In your copy, repeat the records exactly and leave out the pictures.

◇ ◇ ◇

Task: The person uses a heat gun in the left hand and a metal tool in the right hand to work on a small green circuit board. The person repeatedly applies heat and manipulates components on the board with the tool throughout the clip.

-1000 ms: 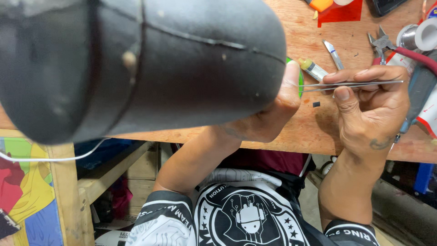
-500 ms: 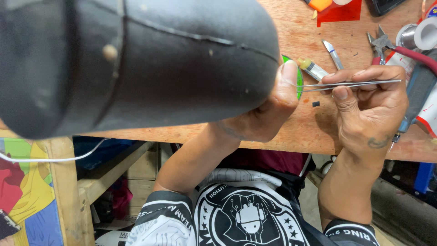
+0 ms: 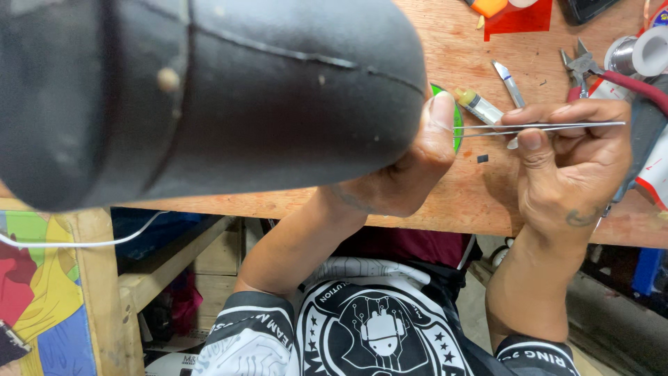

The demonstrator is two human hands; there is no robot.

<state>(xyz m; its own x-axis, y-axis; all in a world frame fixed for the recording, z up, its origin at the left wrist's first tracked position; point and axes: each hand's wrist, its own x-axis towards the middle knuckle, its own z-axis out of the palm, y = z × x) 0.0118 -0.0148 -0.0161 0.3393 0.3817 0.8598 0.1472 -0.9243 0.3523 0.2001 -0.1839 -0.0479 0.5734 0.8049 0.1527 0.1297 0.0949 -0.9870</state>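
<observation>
The right hand (image 3: 574, 167) is closed in a pinch grip on a pair of thin metal tweezers (image 3: 550, 127), held nearly level with the tips pointing toward the left hand (image 3: 410, 170). The thumb and forefinger press the 2 tweezer arms together near mid-length.

The left hand is curled, its thumb pressed against a small green disc-shaped part (image 3: 456, 125) at the tweezer tips. Most of the left hand's fingers are hidden behind a large dark rounded object (image 3: 209, 90) close to the camera, so the full grip on the green part cannot be told.

Just below the tweezers, 1 small black square chip (image 3: 482, 159) lies on the wooden workbench (image 3: 445, 202), apart from both hands. Just behind the tweezers lies a small syringe (image 3: 479, 106) with a yellowish tip, and beside it a craft knife (image 3: 509, 83). Farther right lie red-handled cutters (image 3: 591, 69) and a roll of white tape (image 3: 653, 50). A red flat piece (image 3: 518, 17) lies at the far edge of the bench. A white cable (image 3: 83, 242) hangs under the bench at left.
</observation>
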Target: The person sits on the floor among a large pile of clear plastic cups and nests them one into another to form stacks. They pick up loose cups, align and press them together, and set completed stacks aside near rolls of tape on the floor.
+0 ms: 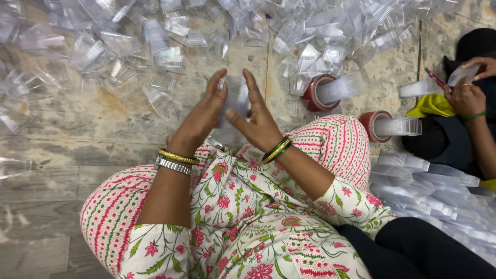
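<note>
Hands press together on a clear, thin plastic piece [235, 101]: left hand [199, 121] and right hand [258, 121], fingers straight and close. Clear plastic cups [165, 57] lie scattered on the stone floor [77, 129].

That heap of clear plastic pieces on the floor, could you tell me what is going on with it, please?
A person sitting on the floor holds a clear plastic piece between the left hand and right hand, above their lap. Loose clear plastic pieces lie scattered over the floor ahead. To the right, nested stacks rest in red tape rolls, with more stacks laid by. A co-worker's hands hold another stack.
</note>
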A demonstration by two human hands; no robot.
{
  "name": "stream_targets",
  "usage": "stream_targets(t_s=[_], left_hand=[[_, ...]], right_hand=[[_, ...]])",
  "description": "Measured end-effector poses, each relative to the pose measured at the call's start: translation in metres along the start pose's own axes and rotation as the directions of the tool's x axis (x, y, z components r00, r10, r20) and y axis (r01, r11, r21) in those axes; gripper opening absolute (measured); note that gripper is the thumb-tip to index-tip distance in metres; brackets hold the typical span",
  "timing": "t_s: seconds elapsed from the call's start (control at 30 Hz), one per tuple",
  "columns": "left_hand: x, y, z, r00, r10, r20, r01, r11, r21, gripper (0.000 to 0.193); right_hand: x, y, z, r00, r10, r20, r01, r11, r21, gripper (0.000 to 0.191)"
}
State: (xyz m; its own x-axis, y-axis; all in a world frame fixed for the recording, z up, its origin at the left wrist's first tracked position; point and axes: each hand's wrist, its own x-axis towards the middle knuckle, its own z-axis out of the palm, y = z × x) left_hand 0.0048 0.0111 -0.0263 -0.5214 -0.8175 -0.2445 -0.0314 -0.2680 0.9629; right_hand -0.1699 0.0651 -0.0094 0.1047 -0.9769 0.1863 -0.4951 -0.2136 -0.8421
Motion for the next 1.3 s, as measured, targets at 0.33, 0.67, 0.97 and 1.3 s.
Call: stream_targets(t_s=[0.33, 0.67, 0.97, 1.3], left_hand=[[0.001, 0.024, -0.03, 0.974, -0.007, -0.226, -0.117, 0.839, -0.531, 0.067], [0.013, 0.008, -0.032, 0.821, -0.176, -0.543, -0.146, 0.855, -0.498, 0.043], [0.026, 0.0, -0.024, 0.81, -0.175, -0.56, -0.119, 0.886, -0.448, 0.035], [0.037, -0.011, -0.031, 0.796, -0.133, -0.59, -0.121, 0.921, -0.371, 0.034]], right_hand=[[0.022, 0.097, -0.179, 0.853, 0.231, -0.468, 0.02, 0.881, 0.473, 0.095], [-0.015, 0.162, -0.358, 0.651, 0.713, -0.26, -0.649, 0.345, -0.678, 0.105], [0.01, 0.212, -0.297, 0.21, 0.95, 0.23, 0.064, 0.222, -0.973, 0.081], [0.011, 0.142, -0.298, 0.865, 0.259, -0.43, -0.497, 0.56, -0.663, 0.028]])
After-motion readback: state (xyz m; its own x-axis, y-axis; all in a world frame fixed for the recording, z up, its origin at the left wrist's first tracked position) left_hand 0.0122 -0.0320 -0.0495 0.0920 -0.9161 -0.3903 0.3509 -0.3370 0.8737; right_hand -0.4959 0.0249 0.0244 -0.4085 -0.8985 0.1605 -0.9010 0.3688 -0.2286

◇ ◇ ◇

_RESPONSE FOR THIS EXERCISE_
Task: The person uses a heat gun in the left hand and a metal tool in the right hand to work on a small green circuit board. The person repeatedly applies heat and manipulates components on the board with the tool throughout the clip.

-1000 ms: 
-500 ms: 
+0 ms: 

The demonstrator is two human hands; there is no robot.

<state>(xyz m; its own x-axis, y-axis; all in a world frame fixed for the recording, z up, its origin at the left wrist's first tracked position; point and axes: each hand's wrist, its own x-axis towards the middle knuckle, its own z-axis out of the palm, y = z × x) 0.0118 -0.0148 -0.0161 0.3393 0.3817 0.8598 0.1472 -0.9243 0.3523 0.2001 -0.1839 -0.0479 0.5734 0.8049 0.1527 0.1297 0.0949 -0.9870</state>
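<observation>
The right hand (image 3: 574, 167) is closed in a pinch grip on a pair of thin metal tweezers (image 3: 550, 127), held nearly level with the tips pointing toward the left hand (image 3: 410, 170). The thumb and forefinger press the 2 tweezer arms together near mid-length.

The left hand is curled, its thumb pressed against a small green disc-shaped part (image 3: 456, 125) at the tweezer tips. Most of the left hand's fingers are hidden behind a large dark rounded object (image 3: 209, 90) close to the camera, so the full grip on the green part cannot be told.

Just below the tweezers, 1 small black square chip (image 3: 482, 159) lies on the wooden workbench (image 3: 445, 202), apart from both hands. Just behind the tweezers lies a small syringe (image 3: 479, 106) with a yellowish tip, and beside it a craft knife (image 3: 509, 83). Farther right lie red-handled cutters (image 3: 591, 69) and a roll of white tape (image 3: 653, 50). A red flat piece (image 3: 518, 17) lies at the far edge of the bench. A white cable (image 3: 83, 242) hangs under the bench at left.
</observation>
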Target: The person sits on the floor among a large pile of clear plastic cups and nests them one into another to form stacks. They pick up loose cups, align and press them together, and set completed stacks aside near rolls of tape on the floor.
+0 ms: 
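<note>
Hands press together on a clear, thin plastic piece [235, 101]: left hand [199, 121] and right hand [258, 121], fingers straight and close. Clear plastic cups [165, 57] lie scattered on the stone floor [77, 129].

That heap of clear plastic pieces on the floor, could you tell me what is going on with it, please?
A person sitting on the floor holds a clear plastic piece between the left hand and right hand, above their lap. Loose clear plastic pieces lie scattered over the floor ahead. To the right, nested stacks rest in red tape rolls, with more stacks laid by. A co-worker's hands hold another stack.
</note>
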A demonstration by two human hands; no robot.
{
  "name": "stream_targets",
  "usage": "stream_targets(t_s=[_], left_hand=[[_, ...]], right_hand=[[_, ...]])",
  "description": "Measured end-effector poses, each relative to the pose measured at the call's start: translation in metres along the start pose's own axes and rotation as the directions of the tool's x axis (x, y, z components r00, r10, r20) and y axis (r01, r11, r21) in those axes; gripper opening absolute (measured); note that gripper is the thumb-tip to index-tip distance in metres; brackets hold the typical span",
  "timing": "t_s: seconds elapsed from the call's start (control at 30 Hz), one per tuple",
  "columns": "left_hand: x, y, z, r00, r10, r20, r01, r11, r21, gripper (0.000 to 0.193); right_hand: x, y, z, r00, r10, r20, r01, r11, r21, gripper (0.000 to 0.191)"
}
State: (xyz m; its own x-axis, y-axis; all in a world frame fixed for the recording, z up, its origin at the left wrist's first tracked position; point and axes: each hand's wrist, its own x-axis towards the middle knuckle, its own z-axis out of the palm, y = z × x) left_hand 0.0048 0.0111 -0.0263 -0.5214 -0.8175 -0.2445 -0.0314 -0.2680 0.9629; right_hand -0.1699 0.0651 -0.0094 0.1047 -0.9769 0.1863 -0.4951 -0.2136 -0.8421
Motion for the next 1.3 s, as measured, targets at 0.33, 0.67, 0.97 and 1.3 s.
Call: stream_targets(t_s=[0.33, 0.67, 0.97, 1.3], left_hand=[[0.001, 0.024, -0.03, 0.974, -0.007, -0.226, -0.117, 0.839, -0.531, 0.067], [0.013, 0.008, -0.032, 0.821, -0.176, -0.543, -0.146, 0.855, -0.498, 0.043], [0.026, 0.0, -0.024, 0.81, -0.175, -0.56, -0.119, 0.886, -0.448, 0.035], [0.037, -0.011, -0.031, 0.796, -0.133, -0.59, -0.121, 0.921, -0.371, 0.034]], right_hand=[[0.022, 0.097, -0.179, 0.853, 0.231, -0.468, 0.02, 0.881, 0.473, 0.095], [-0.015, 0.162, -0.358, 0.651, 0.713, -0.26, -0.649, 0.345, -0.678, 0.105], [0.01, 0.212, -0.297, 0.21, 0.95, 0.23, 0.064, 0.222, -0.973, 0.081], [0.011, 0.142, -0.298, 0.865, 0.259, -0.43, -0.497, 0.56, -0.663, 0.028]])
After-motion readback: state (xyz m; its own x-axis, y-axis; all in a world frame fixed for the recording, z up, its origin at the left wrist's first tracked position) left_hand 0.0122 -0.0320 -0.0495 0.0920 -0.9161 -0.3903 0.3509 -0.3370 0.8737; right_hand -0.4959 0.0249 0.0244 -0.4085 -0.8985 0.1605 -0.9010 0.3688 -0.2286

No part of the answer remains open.